Jackson 'injected propofol himself'
Lawyers for Michael Jackson's doctor dropped the bombshell they had been hinting at for months - an expert opinion accusing the legendary singer of causing his own death.
Dr Paul White, the defence team's star scientific witness, said Jackson injected himself with a dose of propofol after an initial dose by Dr Conrad Murray wore off.
He also calculated that Jackson, 50, gave himself another sedative, lorazepam, by taking pills after an infusion of that drug and others by Murray failed to put him to sleep.
That combination of drugs could have had "lethal consequences", the researcher said.
Murray, who had been hired as the singer's personal physician for his This Is It tour, has pleaded not guilty to involuntary manslaughter over Jackson's death in June 2009.
Dr White showed jurors at Los Angeles Superior Court a series of charts and simulations he created in the past two days to support the defence theory.

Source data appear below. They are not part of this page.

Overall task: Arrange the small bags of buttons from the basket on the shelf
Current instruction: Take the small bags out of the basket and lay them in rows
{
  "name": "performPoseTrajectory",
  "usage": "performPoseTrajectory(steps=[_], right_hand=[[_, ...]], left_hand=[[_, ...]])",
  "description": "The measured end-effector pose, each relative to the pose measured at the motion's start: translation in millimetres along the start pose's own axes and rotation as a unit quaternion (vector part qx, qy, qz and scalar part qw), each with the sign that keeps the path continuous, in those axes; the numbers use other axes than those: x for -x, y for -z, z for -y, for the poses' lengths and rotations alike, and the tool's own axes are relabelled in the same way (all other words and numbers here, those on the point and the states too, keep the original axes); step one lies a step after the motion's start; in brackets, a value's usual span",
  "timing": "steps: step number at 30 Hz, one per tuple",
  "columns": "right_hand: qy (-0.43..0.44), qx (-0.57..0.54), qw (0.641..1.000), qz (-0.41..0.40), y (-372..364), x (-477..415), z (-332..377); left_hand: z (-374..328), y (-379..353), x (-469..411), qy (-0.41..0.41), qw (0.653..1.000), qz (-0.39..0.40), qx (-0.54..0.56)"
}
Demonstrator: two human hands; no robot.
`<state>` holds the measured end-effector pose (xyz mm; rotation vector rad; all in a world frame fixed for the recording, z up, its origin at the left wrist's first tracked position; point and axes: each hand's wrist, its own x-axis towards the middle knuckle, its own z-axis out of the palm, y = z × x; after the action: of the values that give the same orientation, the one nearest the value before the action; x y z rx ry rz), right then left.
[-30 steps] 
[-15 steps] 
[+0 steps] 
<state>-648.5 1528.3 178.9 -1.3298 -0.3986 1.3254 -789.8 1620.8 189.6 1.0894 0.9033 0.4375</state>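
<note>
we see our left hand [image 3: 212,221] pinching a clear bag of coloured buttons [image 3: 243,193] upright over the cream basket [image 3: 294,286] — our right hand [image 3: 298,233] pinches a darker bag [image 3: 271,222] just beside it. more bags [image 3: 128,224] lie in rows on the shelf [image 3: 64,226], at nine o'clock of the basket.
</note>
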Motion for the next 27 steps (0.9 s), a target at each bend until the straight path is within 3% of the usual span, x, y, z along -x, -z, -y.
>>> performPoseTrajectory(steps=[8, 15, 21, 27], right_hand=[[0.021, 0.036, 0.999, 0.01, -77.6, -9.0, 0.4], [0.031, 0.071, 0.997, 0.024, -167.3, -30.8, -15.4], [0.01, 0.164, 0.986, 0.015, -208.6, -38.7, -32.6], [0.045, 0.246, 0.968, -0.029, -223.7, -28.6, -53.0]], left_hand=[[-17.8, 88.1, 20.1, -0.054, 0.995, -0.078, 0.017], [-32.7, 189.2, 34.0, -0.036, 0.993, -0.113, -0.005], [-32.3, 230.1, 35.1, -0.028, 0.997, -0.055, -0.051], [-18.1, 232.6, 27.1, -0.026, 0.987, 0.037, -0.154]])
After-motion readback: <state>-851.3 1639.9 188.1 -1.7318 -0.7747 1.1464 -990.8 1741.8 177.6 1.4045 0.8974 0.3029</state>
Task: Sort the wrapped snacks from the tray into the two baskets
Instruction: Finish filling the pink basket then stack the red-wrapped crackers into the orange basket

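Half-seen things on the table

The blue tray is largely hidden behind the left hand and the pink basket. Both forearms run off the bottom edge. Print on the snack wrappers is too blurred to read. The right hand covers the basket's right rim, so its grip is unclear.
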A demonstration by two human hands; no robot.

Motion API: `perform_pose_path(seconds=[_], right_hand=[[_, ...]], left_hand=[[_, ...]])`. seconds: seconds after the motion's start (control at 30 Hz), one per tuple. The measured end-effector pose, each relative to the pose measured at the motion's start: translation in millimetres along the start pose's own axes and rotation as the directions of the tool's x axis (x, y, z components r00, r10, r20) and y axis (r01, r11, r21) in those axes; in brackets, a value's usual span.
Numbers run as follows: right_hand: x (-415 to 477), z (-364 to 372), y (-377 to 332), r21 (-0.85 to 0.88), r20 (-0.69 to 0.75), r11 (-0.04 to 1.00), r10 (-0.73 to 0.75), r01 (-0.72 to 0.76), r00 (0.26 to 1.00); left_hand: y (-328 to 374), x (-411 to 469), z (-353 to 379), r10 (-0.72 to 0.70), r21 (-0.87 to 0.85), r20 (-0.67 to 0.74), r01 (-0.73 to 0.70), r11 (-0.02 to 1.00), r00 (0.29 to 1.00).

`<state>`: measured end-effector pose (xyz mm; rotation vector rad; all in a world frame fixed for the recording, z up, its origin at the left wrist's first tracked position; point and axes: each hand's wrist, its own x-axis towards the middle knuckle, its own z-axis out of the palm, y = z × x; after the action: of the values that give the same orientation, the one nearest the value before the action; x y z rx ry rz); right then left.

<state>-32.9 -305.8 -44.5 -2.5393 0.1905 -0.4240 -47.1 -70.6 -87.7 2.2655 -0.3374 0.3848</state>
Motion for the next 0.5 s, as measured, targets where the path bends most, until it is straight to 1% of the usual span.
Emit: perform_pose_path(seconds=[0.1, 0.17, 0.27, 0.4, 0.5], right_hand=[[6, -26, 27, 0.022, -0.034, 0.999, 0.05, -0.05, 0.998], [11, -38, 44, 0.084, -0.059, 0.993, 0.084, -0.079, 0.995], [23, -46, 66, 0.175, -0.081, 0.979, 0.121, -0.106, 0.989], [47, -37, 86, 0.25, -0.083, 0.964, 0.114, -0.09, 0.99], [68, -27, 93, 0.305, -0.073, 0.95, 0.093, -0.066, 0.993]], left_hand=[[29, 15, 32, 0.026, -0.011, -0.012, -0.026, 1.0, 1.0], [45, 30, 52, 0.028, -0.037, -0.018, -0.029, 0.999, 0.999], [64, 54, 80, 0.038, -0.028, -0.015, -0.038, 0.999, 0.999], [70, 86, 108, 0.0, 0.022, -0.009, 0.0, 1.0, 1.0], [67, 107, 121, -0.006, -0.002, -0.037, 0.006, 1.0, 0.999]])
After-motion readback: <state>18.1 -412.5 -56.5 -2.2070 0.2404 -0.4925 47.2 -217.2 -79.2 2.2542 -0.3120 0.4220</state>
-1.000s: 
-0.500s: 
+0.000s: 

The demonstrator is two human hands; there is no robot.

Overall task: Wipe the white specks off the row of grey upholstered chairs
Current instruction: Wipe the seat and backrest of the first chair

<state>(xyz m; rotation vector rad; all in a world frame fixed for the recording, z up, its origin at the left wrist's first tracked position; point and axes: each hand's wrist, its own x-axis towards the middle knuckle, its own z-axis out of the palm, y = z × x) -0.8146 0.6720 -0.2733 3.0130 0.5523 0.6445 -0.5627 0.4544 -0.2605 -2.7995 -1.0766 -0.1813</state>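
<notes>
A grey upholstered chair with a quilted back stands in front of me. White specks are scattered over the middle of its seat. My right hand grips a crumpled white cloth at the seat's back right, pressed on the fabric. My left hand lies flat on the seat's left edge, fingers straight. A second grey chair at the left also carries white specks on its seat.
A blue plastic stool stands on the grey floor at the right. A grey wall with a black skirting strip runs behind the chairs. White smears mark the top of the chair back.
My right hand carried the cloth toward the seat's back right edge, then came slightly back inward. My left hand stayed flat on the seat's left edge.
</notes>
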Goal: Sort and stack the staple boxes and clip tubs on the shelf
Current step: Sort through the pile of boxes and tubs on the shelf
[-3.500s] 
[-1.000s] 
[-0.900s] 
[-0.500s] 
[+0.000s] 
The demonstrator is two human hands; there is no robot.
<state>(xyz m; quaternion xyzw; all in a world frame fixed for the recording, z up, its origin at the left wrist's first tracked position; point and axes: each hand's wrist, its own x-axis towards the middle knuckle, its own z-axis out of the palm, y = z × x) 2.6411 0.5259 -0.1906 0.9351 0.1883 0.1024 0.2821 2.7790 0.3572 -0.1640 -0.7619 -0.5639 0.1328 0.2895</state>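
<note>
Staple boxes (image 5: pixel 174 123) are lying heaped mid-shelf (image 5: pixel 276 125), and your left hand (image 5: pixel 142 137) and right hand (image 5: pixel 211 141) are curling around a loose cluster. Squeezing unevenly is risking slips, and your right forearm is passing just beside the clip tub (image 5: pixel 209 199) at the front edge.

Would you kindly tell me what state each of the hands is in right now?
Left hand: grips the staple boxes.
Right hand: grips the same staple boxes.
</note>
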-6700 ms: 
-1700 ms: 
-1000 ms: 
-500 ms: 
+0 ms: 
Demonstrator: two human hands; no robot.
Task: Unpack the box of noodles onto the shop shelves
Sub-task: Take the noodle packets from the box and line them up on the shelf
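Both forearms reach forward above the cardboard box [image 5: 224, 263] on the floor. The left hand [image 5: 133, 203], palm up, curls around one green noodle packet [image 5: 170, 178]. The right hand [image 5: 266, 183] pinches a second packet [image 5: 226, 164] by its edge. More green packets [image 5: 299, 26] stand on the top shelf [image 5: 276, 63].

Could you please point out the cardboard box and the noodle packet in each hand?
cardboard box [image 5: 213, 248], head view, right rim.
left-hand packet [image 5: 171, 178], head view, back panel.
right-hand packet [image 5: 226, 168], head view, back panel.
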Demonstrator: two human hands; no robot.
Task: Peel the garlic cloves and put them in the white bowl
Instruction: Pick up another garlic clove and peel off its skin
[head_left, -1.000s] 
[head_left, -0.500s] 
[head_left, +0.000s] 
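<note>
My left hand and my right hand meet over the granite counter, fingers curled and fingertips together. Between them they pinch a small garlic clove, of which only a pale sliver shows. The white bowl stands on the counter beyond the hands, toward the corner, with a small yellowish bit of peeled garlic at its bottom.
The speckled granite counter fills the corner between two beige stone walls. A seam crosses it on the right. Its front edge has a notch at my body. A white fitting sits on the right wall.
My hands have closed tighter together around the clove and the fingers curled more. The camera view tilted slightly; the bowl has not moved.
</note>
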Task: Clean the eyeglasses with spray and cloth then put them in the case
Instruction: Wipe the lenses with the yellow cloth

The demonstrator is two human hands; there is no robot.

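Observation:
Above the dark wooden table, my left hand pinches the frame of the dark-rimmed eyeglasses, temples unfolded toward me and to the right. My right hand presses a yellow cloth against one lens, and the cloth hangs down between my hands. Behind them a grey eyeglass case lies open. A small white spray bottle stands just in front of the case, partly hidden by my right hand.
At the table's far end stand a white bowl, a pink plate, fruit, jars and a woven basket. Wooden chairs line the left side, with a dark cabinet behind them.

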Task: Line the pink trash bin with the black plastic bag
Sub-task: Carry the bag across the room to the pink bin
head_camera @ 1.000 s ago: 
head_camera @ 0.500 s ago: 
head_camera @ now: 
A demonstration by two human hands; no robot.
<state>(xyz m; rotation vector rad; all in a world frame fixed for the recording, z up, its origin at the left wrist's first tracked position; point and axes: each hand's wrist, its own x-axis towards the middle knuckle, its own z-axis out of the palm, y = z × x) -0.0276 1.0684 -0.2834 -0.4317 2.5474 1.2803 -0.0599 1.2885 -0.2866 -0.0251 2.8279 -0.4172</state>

He also did a courtroom demonstration of how the milky white anaesthetic propofol could have entered Jackson's veins in the small dose that Murray claimed he gave the insomniac star.
Dr White said he accepted Murray's statement to police that he administered only 25 milligrams of propofol after a night-long struggle to get Jackson to sleep with infusions of other sedatives.
The witness, one of the early researchers of the anaesthetic, contradicted evidence by Dr Steven Shafer, his long-time colleague and collaborator. Dr Shafer earlier said Jackson would have been groggy from all the medications he was administered during the night and could not have given himself the drug in the two minutes Murray said he was gone.
"He can't give himself an injection if he's asleep," Dr Shafer told jurors last week. He called the defence theory of self-administration "crazy".
The prosecution asked for more time to study the computer programme Dr White used before cross-examining him. Judge Michael Pastor granted the request, saying he too was baffled by the complicated simulations of Jackson's fatal dose. He recessed court early and gave prosecutors the weekend to catch up before questioning Dr White on Monday.